- EXERCISE REQUIREMENTS: Extract the lines up to and including the one that contains "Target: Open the", starting with the first line of the entries below, and omit the pictures.

- RECORDS TO PROCESS:
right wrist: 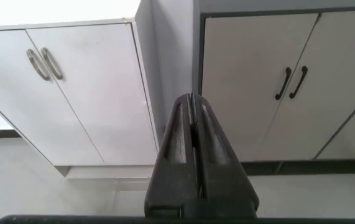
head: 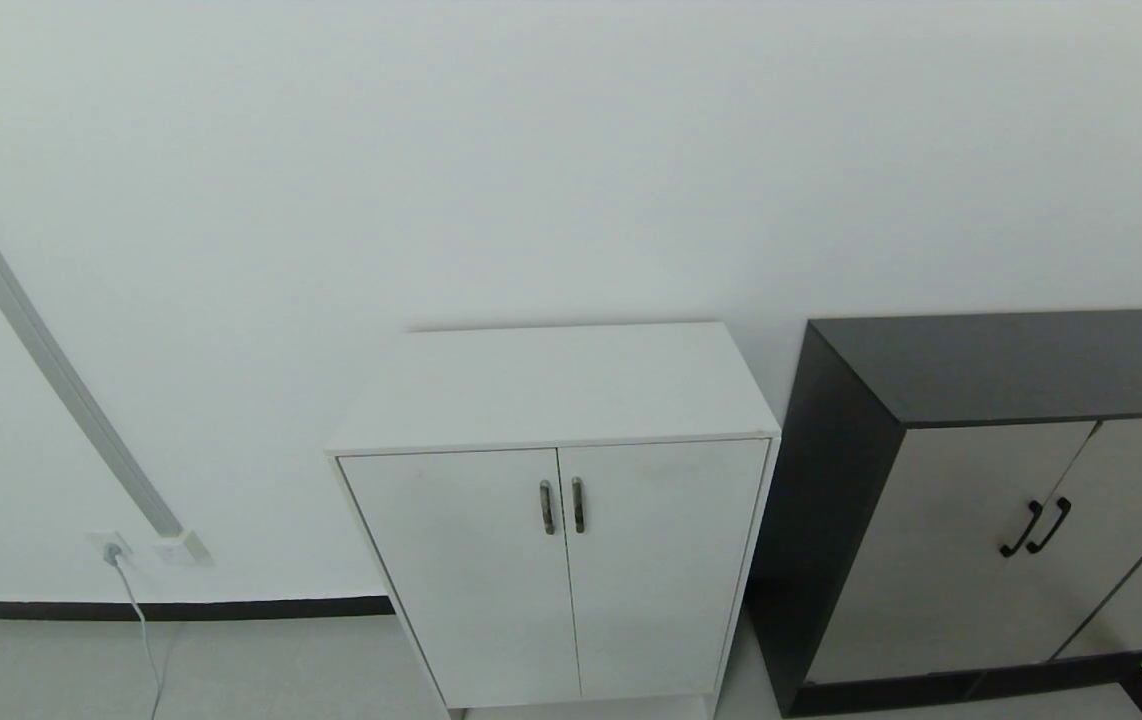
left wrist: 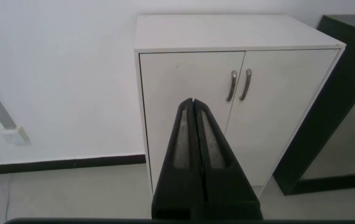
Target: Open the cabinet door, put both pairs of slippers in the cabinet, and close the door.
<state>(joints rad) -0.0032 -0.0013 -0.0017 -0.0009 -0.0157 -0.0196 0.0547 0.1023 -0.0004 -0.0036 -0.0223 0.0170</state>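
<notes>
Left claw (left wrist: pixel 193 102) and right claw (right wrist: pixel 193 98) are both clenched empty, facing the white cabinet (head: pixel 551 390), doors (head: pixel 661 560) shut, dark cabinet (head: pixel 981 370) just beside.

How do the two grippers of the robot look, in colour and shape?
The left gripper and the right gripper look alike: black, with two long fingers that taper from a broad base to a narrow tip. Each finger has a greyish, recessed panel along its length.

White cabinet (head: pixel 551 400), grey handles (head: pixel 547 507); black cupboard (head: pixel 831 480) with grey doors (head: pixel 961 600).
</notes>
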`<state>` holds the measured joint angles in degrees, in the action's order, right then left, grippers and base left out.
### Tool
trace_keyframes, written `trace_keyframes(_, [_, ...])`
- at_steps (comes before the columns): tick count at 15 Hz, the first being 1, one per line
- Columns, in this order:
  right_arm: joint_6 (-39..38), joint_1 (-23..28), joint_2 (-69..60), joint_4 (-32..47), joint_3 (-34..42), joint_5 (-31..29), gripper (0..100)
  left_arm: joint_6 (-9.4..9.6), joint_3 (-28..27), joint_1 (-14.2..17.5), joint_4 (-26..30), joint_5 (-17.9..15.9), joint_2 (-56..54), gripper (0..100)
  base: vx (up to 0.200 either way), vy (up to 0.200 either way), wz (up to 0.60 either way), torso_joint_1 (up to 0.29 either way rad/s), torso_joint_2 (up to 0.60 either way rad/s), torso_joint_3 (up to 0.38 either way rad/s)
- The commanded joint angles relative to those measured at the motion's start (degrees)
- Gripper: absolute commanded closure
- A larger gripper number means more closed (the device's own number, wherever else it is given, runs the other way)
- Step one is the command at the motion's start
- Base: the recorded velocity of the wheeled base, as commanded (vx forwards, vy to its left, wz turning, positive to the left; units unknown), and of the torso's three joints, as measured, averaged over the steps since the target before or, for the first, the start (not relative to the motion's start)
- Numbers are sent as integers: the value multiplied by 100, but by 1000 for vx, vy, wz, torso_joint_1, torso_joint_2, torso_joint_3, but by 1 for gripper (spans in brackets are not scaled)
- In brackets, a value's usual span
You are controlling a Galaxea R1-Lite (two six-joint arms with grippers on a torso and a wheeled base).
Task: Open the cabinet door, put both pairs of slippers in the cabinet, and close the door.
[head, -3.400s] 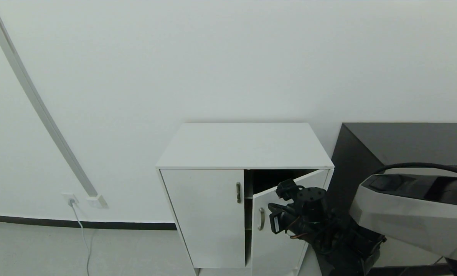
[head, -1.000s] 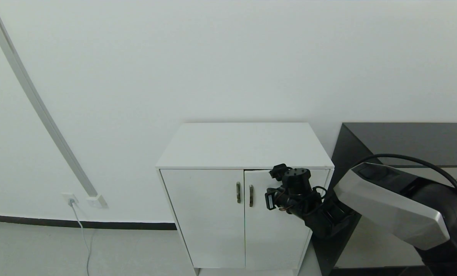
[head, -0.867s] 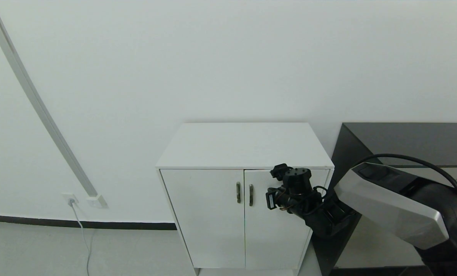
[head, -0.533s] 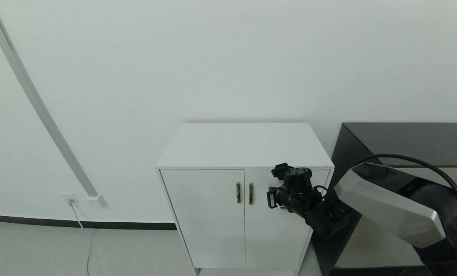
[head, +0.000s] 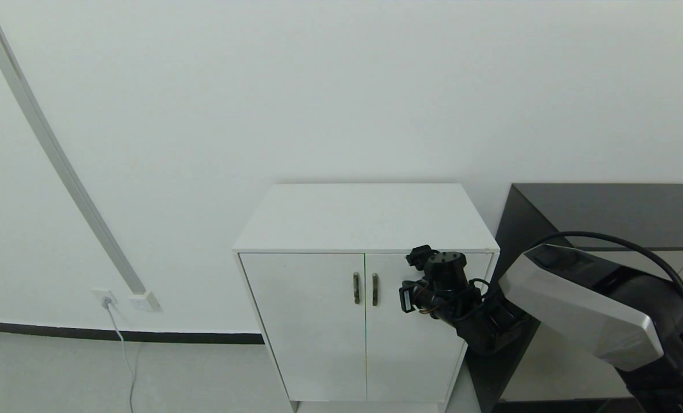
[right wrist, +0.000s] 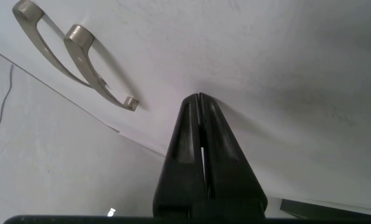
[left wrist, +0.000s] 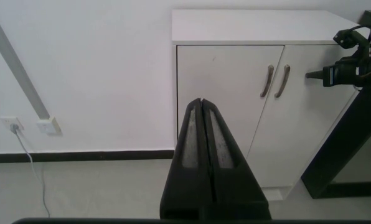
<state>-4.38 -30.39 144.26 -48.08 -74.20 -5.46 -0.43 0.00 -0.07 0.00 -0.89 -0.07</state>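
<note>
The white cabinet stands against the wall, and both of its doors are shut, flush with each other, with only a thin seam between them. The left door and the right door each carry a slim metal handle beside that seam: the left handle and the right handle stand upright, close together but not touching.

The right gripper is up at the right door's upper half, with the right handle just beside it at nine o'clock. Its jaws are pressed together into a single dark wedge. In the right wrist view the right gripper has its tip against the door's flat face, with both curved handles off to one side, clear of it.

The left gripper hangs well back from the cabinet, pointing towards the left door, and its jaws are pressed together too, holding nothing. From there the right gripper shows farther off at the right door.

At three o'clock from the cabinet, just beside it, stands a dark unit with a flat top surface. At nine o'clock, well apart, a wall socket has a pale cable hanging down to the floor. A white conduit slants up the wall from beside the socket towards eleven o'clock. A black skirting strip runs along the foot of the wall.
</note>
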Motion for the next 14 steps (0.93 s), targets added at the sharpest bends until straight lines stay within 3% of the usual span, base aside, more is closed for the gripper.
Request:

- SOLUTION TO THE PROBLEM:
right wrist: 
head: 
left wrist: 
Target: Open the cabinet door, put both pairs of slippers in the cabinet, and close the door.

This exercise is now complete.